「アメリ」でそれまでのキワモノ監督のイメージを払拭したジャン=ピエール・ジュネ監督が、「アメリ」のオドレイ・トトゥを再度起用して描いたラブ・ロマンス。原作はフランスのベストセラー小説『長い日曜日』。
 
 
 第一次世界大戦を背景に、婚約者の戦死の報せを受けた女性がその生存を信じて、愛する人を捜し歩くというストーリー。

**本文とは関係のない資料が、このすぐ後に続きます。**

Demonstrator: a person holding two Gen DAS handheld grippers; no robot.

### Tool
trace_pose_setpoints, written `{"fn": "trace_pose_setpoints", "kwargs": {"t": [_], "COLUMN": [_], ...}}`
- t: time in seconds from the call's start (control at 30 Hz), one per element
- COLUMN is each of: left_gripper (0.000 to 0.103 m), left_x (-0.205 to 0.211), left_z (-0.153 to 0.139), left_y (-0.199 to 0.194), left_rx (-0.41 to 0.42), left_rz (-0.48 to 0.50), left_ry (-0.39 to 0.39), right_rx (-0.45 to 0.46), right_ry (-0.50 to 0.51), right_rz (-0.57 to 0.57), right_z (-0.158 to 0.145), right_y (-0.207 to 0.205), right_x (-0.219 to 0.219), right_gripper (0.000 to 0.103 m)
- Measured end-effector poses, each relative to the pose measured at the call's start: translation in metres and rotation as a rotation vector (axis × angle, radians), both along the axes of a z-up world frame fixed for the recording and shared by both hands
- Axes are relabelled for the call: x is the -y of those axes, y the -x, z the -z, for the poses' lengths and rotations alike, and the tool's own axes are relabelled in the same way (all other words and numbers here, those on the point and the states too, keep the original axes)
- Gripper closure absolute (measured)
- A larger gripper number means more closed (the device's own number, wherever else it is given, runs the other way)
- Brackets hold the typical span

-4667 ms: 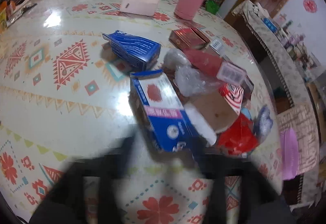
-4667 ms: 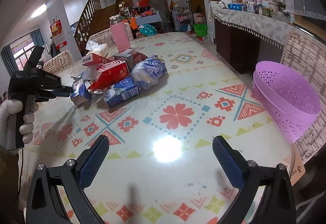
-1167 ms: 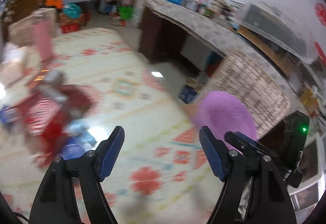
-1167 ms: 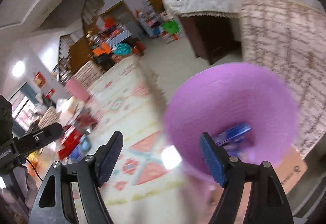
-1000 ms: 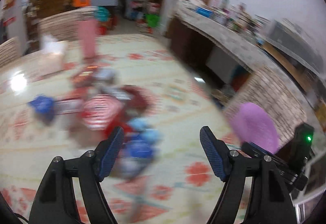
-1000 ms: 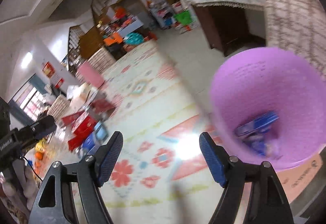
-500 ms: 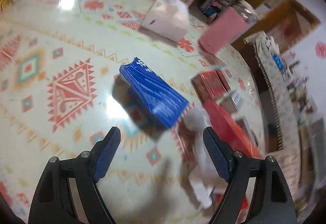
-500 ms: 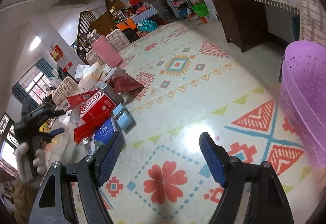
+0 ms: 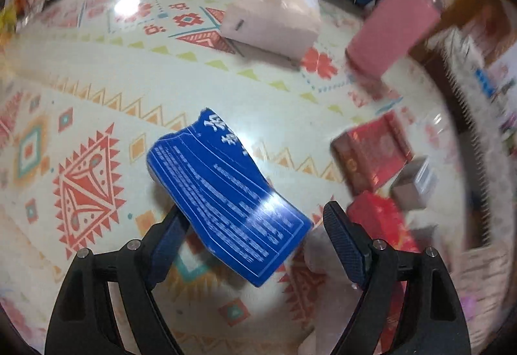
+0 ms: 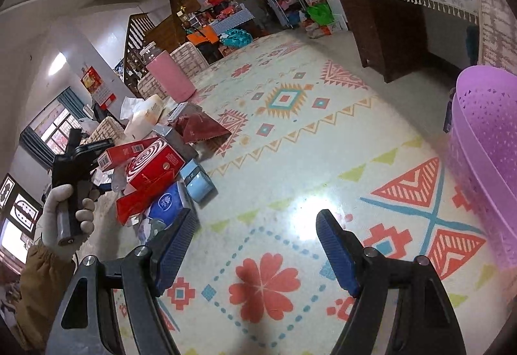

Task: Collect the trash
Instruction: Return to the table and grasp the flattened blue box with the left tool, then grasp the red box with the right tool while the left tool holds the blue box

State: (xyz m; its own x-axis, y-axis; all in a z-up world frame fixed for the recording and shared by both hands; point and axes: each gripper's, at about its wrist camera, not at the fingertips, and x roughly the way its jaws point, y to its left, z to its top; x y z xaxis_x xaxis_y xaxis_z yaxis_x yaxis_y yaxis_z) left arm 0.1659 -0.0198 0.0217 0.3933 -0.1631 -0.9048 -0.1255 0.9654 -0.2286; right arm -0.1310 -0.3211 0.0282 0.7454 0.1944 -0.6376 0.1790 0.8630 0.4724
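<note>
Landmark: I take the blue carton on the patterned tablecloth as reference for all places below.

Blue carton, position: it lies flat on the cloth, between the two fingers of my left gripper, its near end overlapping the left finger in the left wrist view.

Blue carton, long axis: it runs diagonally, far end toward the upper left of the view, near end toward the lower right; white print covers the upper face.

Left gripper, state: jaws spread wide; the right finger stands apart from the carton, and whether the left one touches it I cannot tell.

Right gripper, state: jaws wide apart over bare cloth, nothing between them.

Beyond the carton: a white tissue box, and right of that a pink jar.

Right of the carton: dark red box, small grey box, bright red packaging, all blurred.

Trash pile, right wrist view: red boxes, a pale blue packet and a blue pack heaped together; my gloved left hand holds its gripper handle just beside the heap.

Purple basket: at the table's edge, well apart from the pile.
</note>
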Motion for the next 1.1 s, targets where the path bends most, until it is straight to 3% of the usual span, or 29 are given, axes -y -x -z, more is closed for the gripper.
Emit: {"fn": "trace_pose_setpoints", "kwargs": {"t": [0.03,0.13,0.27,0.5,0.63,0.73,0.9,1.0,1.1], "left_gripper": [0.021,0.056,0.056,0.056,0.056,0.056,0.056,0.056,0.056], "left_x": [0.005,0.008,-0.001,-0.022,-0.018,-0.017,-0.032,-0.045,-0.058], "left_z": [0.0,-0.001,-0.008,-0.029,-0.034,-0.036,-0.033,-0.027,-0.021], "left_y": [0.002,0.011,0.036,0.113,0.131,0.132,0.129,0.129,0.123], "left_rx": [0.0,0.012,0.026,0.145,0.266,0.294,0.286,0.282,0.255], "left_rz": [0.014,0.026,0.062,0.11,0.152,0.174,0.163,0.131,0.091], "left_ry": [-0.023,-0.072,-0.017,0.092,0.092,0.092,0.141,0.119,0.128], "right_rx": [0.0,0.001,0.0,-0.008,-0.023,-0.027,-0.004,-0.028,-0.072], "right_ry": [0.001,0.0,0.006,0.027,0.052,0.026,0.022,0.028,0.113], "right_rz": [-0.001,-0.002,-0.003,-0.007,-0.031,-0.059,-0.181,-0.274,-0.326], "right_z": [0.0,0.0,0.0,-0.001,-0.003,-0.011,-0.05,-0.072,-0.089], "right_y": [0.0,0.0,0.0,-0.002,-0.006,-0.015,-0.055,-0.098,-0.142], "right_x": [0.0,0.0,-0.002,-0.005,-0.013,-0.021,-0.061,-0.095,-0.132], "right_gripper": [0.022,0.022,0.021,0.021,0.021,0.021,0.021,0.021,0.021]}}
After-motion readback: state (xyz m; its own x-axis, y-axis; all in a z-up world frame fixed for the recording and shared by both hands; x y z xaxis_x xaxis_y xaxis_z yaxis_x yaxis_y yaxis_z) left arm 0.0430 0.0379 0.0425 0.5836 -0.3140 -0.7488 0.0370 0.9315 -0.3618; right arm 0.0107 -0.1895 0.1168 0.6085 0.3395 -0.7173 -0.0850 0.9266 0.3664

 鬼才ジュネ監督だけあって、映像美がすばらしい。アカデミー撮影賞も取ってます。ただ、R-15指定というのが納得いかない。(戦闘シーンがけっこう激しく、戦死していく兵士の姿がリアルだからかもしれません。)
 
 
 音楽は、ジュネ監督の「ロスト・チルドレン」も手がけたアンジェロ・バダラメンティ。「ツイン・ピークス」等のデヴィッド・リンチ作品でおなじみの人で、この人の書く曲は退廃的なジャズっぽいイメージが強いんですが、今回は別の顔を見せています。
 
 
 どちらかといえば、ガブリエル・ヤレーの音に似てます。ジャケもなんとなく「イングリッシュ・ペイシェント」風。同じ戦争映画で言えば、ハンス・ジマーの「シン・レッド・ライン」にも雰囲気が似てます。
 
 
 全体を通してストリングス中心の音になっています。戦争を背景にしてますが軍隊をイメージしたマーチ調の曲は無く、「燃え」ません。 しかし、このストリングスの調べはハマリます。
 
 
 ラブ・ロマンスのスコアは苦手なのですが、これは気に入りました。ジュネ監督、前作「アメリ」でのヤン・ティルセンの起用といい、音楽のセンスも抜群です。